Abstract
RNA-sequencing (RNA-Seq) has become the technology of choice for whole-transcriptome profiling. However, processing the millions of sequence reads generated requires considerable bioinformatics skills and computational resources. At each step of the processing pipeline many tools are available, each with specific advantages and disadvantages. While using a specific combination of tools might be desirable, integrating the different tools can be time consuming, often due to specificities in the formats of input/output files required by the different programs.

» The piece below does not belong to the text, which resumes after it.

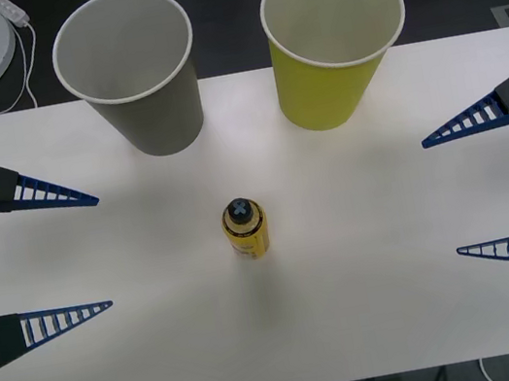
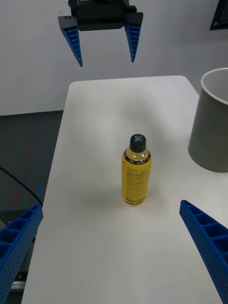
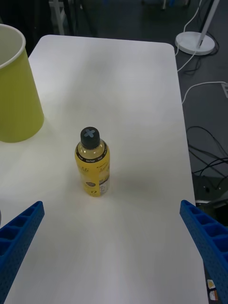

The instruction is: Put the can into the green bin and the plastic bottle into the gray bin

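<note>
A: Which step is in hand?

B: The very start, I'd judge. Nearest the robot, the left gripper (image 1: 98, 252) and the right gripper (image 1: 438, 197) hang at the two sides of the white desk (image 1: 404, 312), each with its ribbed blue jaws wide apart and holding nothing.

A: And the plastic bottle?

B: The plastic bottle (image 1: 245, 230) stands upright on the bare middle of the desk, between the two grippers and well apart from both. It is a small yellow cylinder with rounded shoulders, a printed label and a dark screw cap.

A: What does the next move call for?

B: One arm reaching in level, with its jaws straddling the smooth, round body below the cap. Being narrow and tall, it could tip if nudged.

A: The targets?

B: Farther back stand two tapered paper cups with white rolled rims: the gray bin (image 1: 137, 73) on the left, the green bin (image 1: 327, 44) on the right, both apparently empty.
</note>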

Here we present iRAP, an integrated RNA-seq analysis pipeline that allows the user to select and apply their preferred combination of existing tools for mapping reads, quantifying expression, testing for differential expression. iRAP also includes multiple tools for gene set enrichment analysis and generates web browsable reports of the results obtained in the different stages of the pipeline. Depending upon the application, iRAP can be used to quantify expression at the gene, exon or transcript level. iRAP is aimed at a broad group of users with basic bioinformatics training and requires little experience with the command line. Despite this, it also provides more advanced users with the ability to customise the options used by their chosen tools.
iRAP is available under General Public License 3 (GPLv3) and although it should be portable to any POSIX-compliant operating system, several third party programs only run on Linux. iRAP can be obtained from http://code.google.com/p/irap.
1 Introduction
A typical RNA-seq analysis pipeline involves several stages (Fig. 1), starting with processing of the raw reads and moving ultimately to identification of differentially expressed genes. At each step of the pipeline the user is faced with choosing one of many existing tools. However, efficiently integrating a chosen set of tools is typically not straightforward, due primarily to differences in the input file formats required by each tool. In an attempt to overcome this problem, several pipelines for analyzing RNA-seq data have been developed (see Table 1 in Appendix for a summary). Grape [10] exploits a single mapper with different mapping strategies before using FluxCapacitor for quantification. Array express HTS [6], an R based pipeline, performs the mapping using BWA [13], Bowtie [12] or Tophat [22] before using Cufflinks [23] or MMSeq [25] to quantify expression levels. Finally, Galaxy [5] is a general purpose web-based platform that allows users to analyse different types of HTS data - for RNA-seq, Galaxy supports the Tuxedo pipeline (Tophat, Cufflinks and Cuffdiff).
iRAP: Main steps in the analysis of RNA-seq data.
iRAP comparison to other RNA-seq analysis pipelines. QC/Filter: indicates whether pipelines (can) apply quality control / allow reads to be filtered. Mappers: the number of mappers supported; Quantification: the number of quantification methods supported. DE: the number of differential expression analysis methods supported. GSE: whether the pipeline integrates gene set enrichment analysis. Web reports: indicates if pipelines produce a web report for each stage of the analysis. *Mappers part of the RNA-seq analysis in Galaxy.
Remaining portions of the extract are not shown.